The reality, however, is a bit distant from the picture that I just painted.
But stepping back and looking at the puzzle pieces that have been assembled by two of the most powerful players in payments – Visa and MasterCard – suggests that what’s to come might not be too far off – or away.
It appears that what’s taking shape is the development of a rich and robust ecosystem of card-linked platforms, offers, and innovators that they enable, enrich and scale.

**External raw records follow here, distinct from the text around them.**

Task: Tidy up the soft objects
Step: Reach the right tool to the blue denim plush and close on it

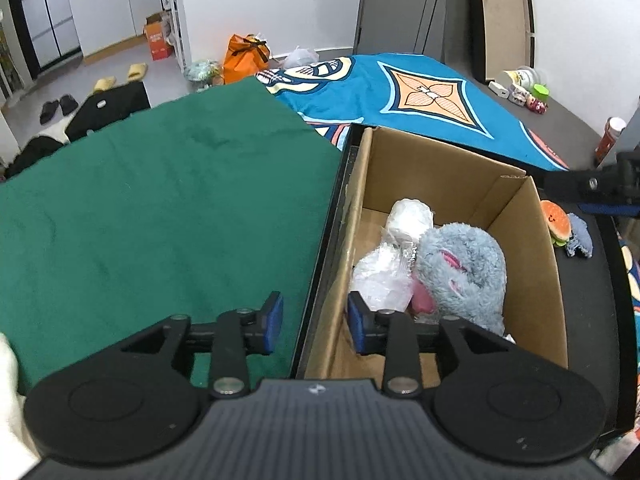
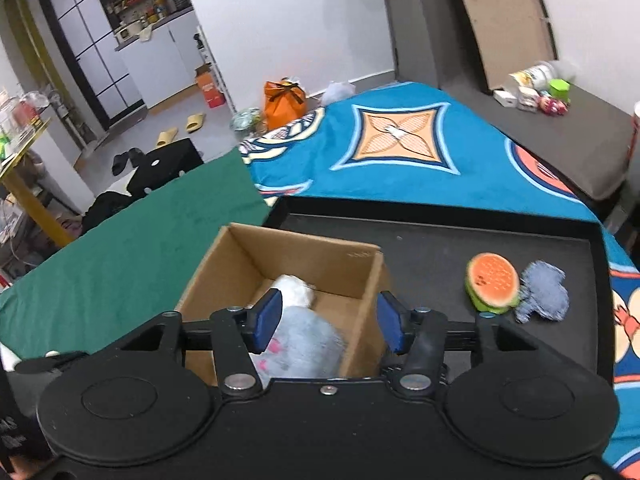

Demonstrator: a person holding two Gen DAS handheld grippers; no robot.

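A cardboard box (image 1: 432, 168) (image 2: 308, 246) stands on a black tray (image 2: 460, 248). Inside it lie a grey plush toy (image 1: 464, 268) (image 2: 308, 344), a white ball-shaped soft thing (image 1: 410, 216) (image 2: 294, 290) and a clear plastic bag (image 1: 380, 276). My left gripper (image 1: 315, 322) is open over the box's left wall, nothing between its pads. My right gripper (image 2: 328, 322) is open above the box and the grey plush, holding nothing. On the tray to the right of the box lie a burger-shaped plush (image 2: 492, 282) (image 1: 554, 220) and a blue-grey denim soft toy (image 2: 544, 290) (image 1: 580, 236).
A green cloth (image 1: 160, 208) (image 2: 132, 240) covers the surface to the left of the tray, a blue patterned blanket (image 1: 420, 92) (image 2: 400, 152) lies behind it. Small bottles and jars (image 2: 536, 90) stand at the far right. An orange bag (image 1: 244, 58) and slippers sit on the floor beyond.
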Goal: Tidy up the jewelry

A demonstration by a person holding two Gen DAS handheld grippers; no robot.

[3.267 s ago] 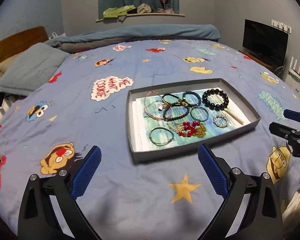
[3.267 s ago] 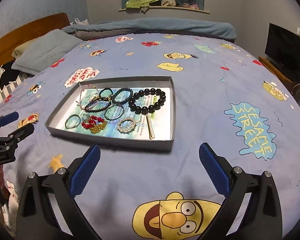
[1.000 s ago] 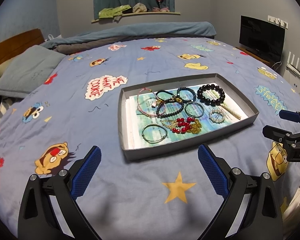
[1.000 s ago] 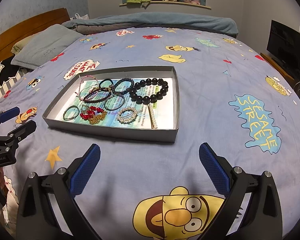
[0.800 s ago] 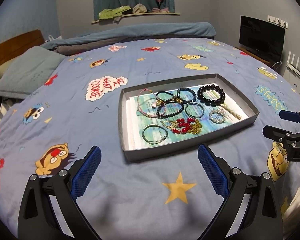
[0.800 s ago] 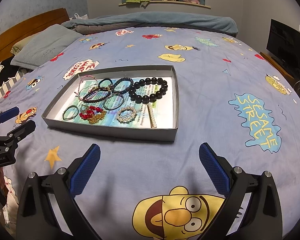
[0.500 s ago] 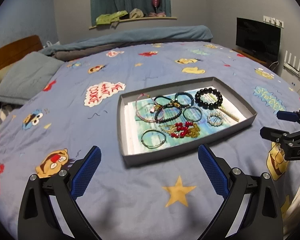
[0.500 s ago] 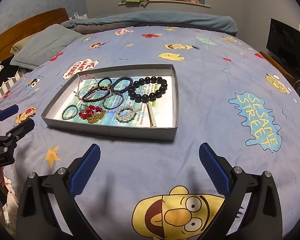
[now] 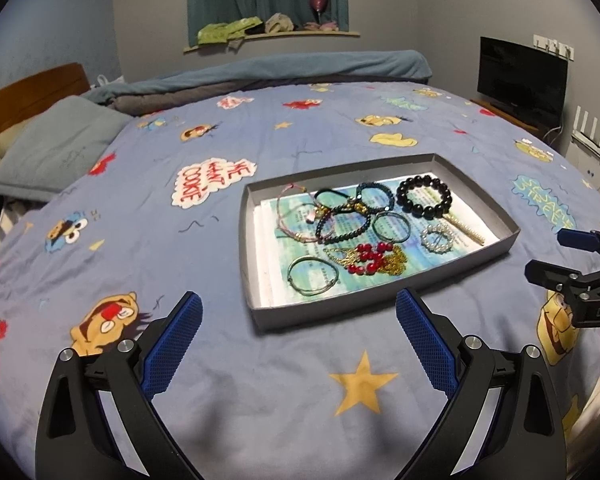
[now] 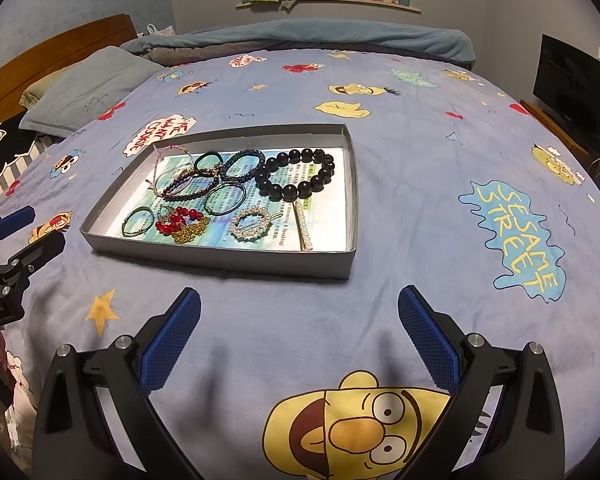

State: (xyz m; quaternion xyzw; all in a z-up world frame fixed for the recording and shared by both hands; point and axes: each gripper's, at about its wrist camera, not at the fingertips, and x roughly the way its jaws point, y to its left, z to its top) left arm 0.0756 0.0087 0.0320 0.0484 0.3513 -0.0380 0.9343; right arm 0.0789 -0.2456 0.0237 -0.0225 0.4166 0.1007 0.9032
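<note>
A shallow grey tray (image 9: 384, 293) (image 10: 228, 261) lies on the bed and holds several pieces of jewelry. Among them are a black bead bracelet (image 9: 424, 195) (image 10: 296, 174), a red bead and gold chain piece (image 9: 370, 261) (image 10: 182, 222), a pearl ring clip (image 9: 437, 239) (image 10: 253, 220), a pearl bar clip (image 10: 303, 226) and a green bangle (image 9: 313, 276) (image 10: 138, 221). My left gripper (image 9: 298, 336) is open and empty, short of the tray's near edge. My right gripper (image 10: 299, 330) is open and empty, also short of the tray. Each gripper shows at the side of the other's view.
The bed has a blue cartoon-print sheet (image 9: 180, 240) (image 10: 440, 160). A grey pillow (image 9: 56, 152) lies at the left and a rolled blanket (image 9: 280, 68) at the far edge. A TV (image 9: 522, 76) stands at the right.
Both views have shifted slightly: the tray sits a little higher and farther in the left wrist view and a little nearer in the right one. Both grippers stay open and empty.
</note>
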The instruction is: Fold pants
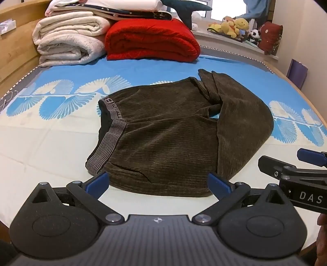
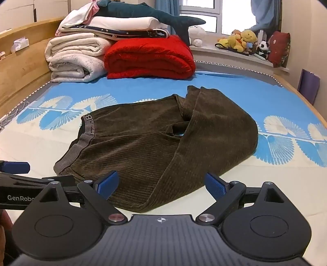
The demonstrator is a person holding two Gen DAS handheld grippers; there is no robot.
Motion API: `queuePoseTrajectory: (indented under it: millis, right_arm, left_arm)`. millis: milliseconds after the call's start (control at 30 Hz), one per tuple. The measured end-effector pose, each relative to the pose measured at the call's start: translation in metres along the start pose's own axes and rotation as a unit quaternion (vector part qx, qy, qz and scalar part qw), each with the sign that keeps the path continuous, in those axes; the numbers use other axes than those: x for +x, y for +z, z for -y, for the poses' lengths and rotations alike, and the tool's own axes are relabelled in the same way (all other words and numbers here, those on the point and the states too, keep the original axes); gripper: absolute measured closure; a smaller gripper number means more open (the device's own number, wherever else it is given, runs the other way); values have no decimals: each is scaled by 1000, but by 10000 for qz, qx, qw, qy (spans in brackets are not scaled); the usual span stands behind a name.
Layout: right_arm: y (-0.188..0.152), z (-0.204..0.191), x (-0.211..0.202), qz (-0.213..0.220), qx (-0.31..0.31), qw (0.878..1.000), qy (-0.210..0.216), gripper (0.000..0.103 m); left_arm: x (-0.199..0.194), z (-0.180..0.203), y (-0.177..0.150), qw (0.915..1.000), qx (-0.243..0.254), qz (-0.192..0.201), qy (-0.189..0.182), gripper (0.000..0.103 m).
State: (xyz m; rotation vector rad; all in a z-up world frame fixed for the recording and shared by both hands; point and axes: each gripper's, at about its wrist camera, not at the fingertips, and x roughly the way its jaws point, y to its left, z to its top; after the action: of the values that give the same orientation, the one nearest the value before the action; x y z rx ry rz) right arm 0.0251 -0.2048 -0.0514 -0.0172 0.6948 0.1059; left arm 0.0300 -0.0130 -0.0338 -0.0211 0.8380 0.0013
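The bed [image 1: 40, 143] carries a red blanket [image 1: 151, 41] and cream blankets [image 1: 67, 41] far beyond your jaws, with plush toys [image 1: 235, 26] on the sill. The brown corduroy pants [image 1: 163, 139] lie just ahead, near edge between both open jaws. Your left gripper [image 1: 157, 184] and right gripper [image 2: 161, 185] hover side by side, empty. "GenRobo" and "DAS" show on their sides.

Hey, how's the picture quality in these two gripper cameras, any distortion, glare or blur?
Left wrist view: strong fisheye bend, dark vignetted corners, the pants sharp, soft even light. Right wrist view: same curvature, the window blown out bright, the stuffed toys slightly soft, no glare on the bed sheet.
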Motion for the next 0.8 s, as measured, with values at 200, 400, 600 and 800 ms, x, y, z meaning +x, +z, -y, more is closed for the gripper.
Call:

So, don’t be too surprised when one day the existing online ad networks wake up to find that some of their most valuable flock of advertisers and brands have been led away by another network. That’s a network disguised as payments but is in reality a more robust, relevant and ROI-rich sales network for merchants.
If, that is, they can deliver a proposition that gets enough consumers to opt-in in the first place and then motivates them to use it as part of their ongoing shopping and buying experience. Otherwise they just become another thing that merchants have to support without any incremental upside.